Nancy Pelosi’s comments yesterday on impeachment were exactly right.
First, here is what she said:
"I'm not for impeachment. This is news. I'm going to give you some news right now because I haven't said this to any press person before. But since you asked, and I've been thinking about this: Impeachment is so divisive to the country that unless there's something so compelling and overwhelming and bipartisan, I don't think we should go down that path, because it divides the country. And he's just not worth it."
My key assumption that the goal is to remove Trump from office as quickly as possible. What is the fastest way to get from Point (where we are today) to Point B (a world in which Trump is no longer President)?
Trump has already committed—in public—the impeachable act of obstructing an investigation of him and his campaign.
Members of the House and Senate took an oath to uphold the Constitution, which says that a President who has committed “high crimes and misdemeanors” can be impeached by a simple majority vote of the House and removed from office by a 2/3 majority vote in the Senate. Many Democratic members of Congress feel, understandably, that no American is above the law and that they would not be upholding their oath of office if they did not file impeachment charges against a President who is clearly a criminal.
Impeachment and removal from office is not a legal process, despite the fact that the final stage in the Senate is called “a trial.” It is a political process. It has nothing to do with criminal charges. If the 2/3 of the Senate votes to convict the President, he or she is removed from office. Whether the President is indicted later on criminal charges is up to the justice system.
The Democratic-controlled House has the justification and the votes today to draw up articles of impeachment, approve them, and send Trump to the Senate for trial.
Given what we know today about Trump’s many crimes, would the filing of impeachment charges in the House and a trial in the Senate get us to our goal—to Point B?
The answer is, absolutely, “no.”
Anyone who thinks that two thirds of the GOP-controlled Senate would convict Trump based on the current, considerable evidence of his crimes has been living on some other planet. TWENTY Republican Senators would have to vote to convict Trump. The GOP senators will only turn against Trump if their base voters in their home state turn against Trump, because they have to survive a Republican primary in order to get reelected. Over 85 percent of Republicans currently support Trump. Conviction in the Senate will not happen.
Given that an impeachment undertaken based on current knowledge will not succeed, what would such an effort accomplish?
• Impeachment would formalize the struggle between Trump partisans and the anti-Trump into an all-out war.
• Impeachment would completely overwhelm the Democratic agenda in Congress. Even though there is no chance of Democratic bills being signed into law during Trump’s term, passing a series a bills in the House is vitally important to retaining Democratic control of that chamber in 2020 because Republicans will be forced to defend their votes during the campaign.
• Democrats in Congress would be able to say that they fulfilled their Constitutional duty.
• Impeachment would be viewed by many in the anti-Trump resistance as a positive move.
• Impeachment would ignite the Trump base, who will feel that the Democrats are trying to overturn the results if the 2016 election.

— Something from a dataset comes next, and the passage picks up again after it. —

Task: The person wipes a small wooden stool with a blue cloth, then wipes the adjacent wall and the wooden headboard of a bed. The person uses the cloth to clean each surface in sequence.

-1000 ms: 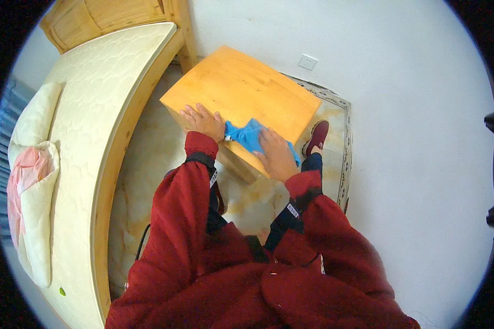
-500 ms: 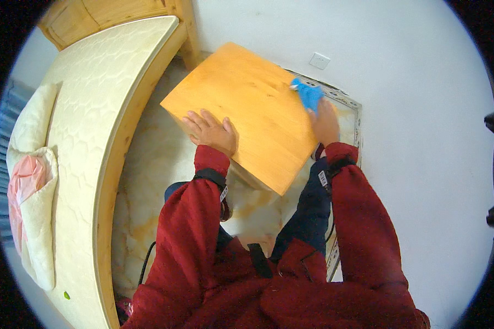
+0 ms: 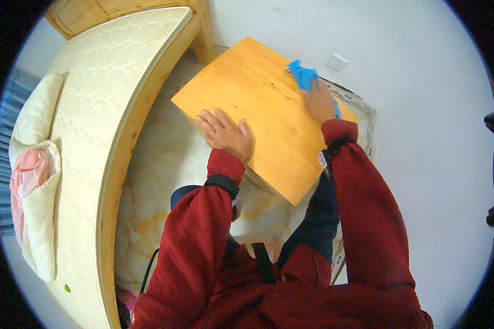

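On the wooden nightstand [image 3: 263, 109] — right hand [image 3: 319, 102] presses blue cloth [image 3: 303, 75].

Blue cloth on a light orange-yellow wooden bedside cabinet

The crumpled blue cloth [image 3: 303, 77] lies bunched at the far right corner of the cabinet's top, partly pinned under the right hand [image 3: 319, 103], its free end sticking out toward the wall. The light orange-yellow wooden bedside cabinet [image 3: 269, 109] stands on pale marbled floor just beside the bed frame, its flat, smooth square top turned cornerwise to the view; the left hand [image 3: 226, 133] rests flat, fingers spread, on its near left edge.
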Motion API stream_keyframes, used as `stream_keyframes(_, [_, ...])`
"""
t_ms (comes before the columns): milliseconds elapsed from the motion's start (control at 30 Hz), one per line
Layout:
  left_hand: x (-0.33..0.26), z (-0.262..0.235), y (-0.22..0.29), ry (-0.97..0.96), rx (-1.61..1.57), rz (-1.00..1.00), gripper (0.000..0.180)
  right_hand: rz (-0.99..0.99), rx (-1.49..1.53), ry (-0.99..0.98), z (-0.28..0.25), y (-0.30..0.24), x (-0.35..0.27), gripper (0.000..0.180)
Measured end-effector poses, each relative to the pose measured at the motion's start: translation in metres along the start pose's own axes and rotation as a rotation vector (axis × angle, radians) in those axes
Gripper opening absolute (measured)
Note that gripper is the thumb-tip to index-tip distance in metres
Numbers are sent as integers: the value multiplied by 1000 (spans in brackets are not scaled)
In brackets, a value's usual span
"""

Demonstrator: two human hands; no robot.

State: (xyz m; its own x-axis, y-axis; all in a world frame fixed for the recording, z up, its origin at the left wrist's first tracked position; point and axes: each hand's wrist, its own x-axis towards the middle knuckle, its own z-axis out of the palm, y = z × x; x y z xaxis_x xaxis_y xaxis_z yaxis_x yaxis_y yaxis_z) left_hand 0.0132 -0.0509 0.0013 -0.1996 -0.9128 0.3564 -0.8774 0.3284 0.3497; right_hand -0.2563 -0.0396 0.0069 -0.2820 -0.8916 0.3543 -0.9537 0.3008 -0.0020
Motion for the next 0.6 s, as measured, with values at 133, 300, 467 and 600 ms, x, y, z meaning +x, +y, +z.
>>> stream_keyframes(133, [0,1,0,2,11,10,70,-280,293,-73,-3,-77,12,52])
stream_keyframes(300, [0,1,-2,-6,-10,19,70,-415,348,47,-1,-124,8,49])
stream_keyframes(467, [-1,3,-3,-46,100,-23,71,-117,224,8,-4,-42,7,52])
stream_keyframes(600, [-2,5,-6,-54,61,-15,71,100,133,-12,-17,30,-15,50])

• Impeachment without conviction would be the ultimate proof that Congress is utterly partisan and irretrievably broken.
• Impeachment without conviction will enable Trump to claim a huge victory against the partisan Democrats and against the investigations into him just before the 2020 election.
• Impeachment without conviction will increase GOP fundraising and voter turnout in the 2020 election, increasing the chances that Trump will be reelected to a second term.
Which brings us to Pelosi’s important caveat—that impeachment would be inevitable if the majority of Americans and Republicans turn against the President. People forget that Nixon was only impeached because he was caught on tape, and the America of 1973 was not as divided on partisan lines as the America of today. I don’t believe that the GOP will ever support Trump’s removal, no matter what he has done or how many guns are smoking.
Pelosi is being very deliberate and smart about her announcement. She made it clear that the door to impeachment is not totally closed. She made her comments prior to the release of the Mueller report to make her preferences clear beforehand. She is right that impeachment without the support if the majority of Americans will hurt the Democratic Party in the 2020 elections. She is taking responsibility as the leader of her caucus for not supporting impeachment at this time in part to allow individual Democratic members of Congress to endorse impeachment if they want to do so. She has the support of Adam Schiff and Gerry Nadler, the Democratic chairmen of the Intelligence and Judiciary committees, who are in the process of uncovering the truth about the Trump family crime organization between now and the election.
The best way to remove Trump is to beat him at the polls next year. An attempt to impeach him would only make him a martyr to his supporters and give a new lease on life to his fascist movement. The hard truth—and it’s a very hard truth indeed—is not only that impeachment is doomed in this Congress, it could help to utterly destroy the American experiment by giving another four-year term to a racist, fascist, anti-American President. The 2020 election is the only way to way to get to Point B, and we won’t be successful in that journey if we try to focus on both that contest and impeachment.